Everybody in my house has a smell. My dad smells like oysters from the hours in the kitchen. Abigail smells like her overpowering Justin Bieber perfume. And Aly smells like salt.

But this smell was different. Kind of like the smell of clean laundry.

I peeked out from under my pillow and saw Will standing there, a sad look on his face. He still had his blue polo shirt and jeans on from the chorus competition. He came straight here from the competition

"Why are you here?!" I yelled, getting up from my bed.

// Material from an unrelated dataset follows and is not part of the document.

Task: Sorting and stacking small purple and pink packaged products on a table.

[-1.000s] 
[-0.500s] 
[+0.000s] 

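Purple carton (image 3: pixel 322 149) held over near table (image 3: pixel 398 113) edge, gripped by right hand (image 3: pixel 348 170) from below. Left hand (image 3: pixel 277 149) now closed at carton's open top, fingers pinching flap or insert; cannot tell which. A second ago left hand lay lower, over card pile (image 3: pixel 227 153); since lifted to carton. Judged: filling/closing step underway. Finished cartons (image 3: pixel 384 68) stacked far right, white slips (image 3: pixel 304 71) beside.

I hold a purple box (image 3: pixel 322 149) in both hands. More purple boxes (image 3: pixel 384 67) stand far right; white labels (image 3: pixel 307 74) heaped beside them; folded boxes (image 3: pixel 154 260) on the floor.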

"I had to talk to you." He answered.

"You have five minutes." I crossed arms.

"That's all I need."

I sat down on my bed.

"I will tell you the truth why I did that. My parents were so excited I got a solo. They were even more excited when they heard I had a duet with you. My parents have been trying to get me a girlfriend for the last six months. Dad thought this would be a good opportunity to ask you out, but he said I had to do it in a big way. He said you can't say no if you do it in front of a lot of people. He also said the judges will love it. Two birds with one stone if you know what I mean." He smiled.

"So you understand why I did it now? I'm sorry. I really am. I can tell now you're not interested in me. Great job today. You rocked it." He turned around and started to walk out of the room.

"Will, wait." I said.

He stopped and turned around. I could see tears forming in his hazel eyes.

"I don't want you to think I don't like you. I don't like you like you like that. I like you as a friend and I'm just not ready for a boyfriend. But I don't want to ruin our friendship. Are we ok?" I tried to say calmly.
Even though he apologized, I was still mad.

He ran his fingers through his hair and walked over to the window seat. He sat there for a moment, chewing on the inside of his cheek.

Finally, he said something, "I know you think of me as a friend, and I don't want this to ruin our friendship either. I just look at you sometimes and ask myself what I did wrong-"

"You didn't do anything wro-"

"There is a reason you don't like me. There is obviously something wrong."

"It's not that I don't like you, I do like you. In fact, I love you but more like a brother-"

"I love you. Not like a sister." He stood up. "You don't know how happy I was when I kissed you. It felt like I won the lottery. I want that all the time." He sighed. "I know I can't force you to love me. So I won't."

He really walked out of the room this time and slammed the door shut behind him.

I laid down and cried into my pillow. It's never going to be the same between us. I really do love him like a brother. I feel horrible for not loving him. But I can't love him! Not like that!

Soon, I was fast asleep and forgot everything.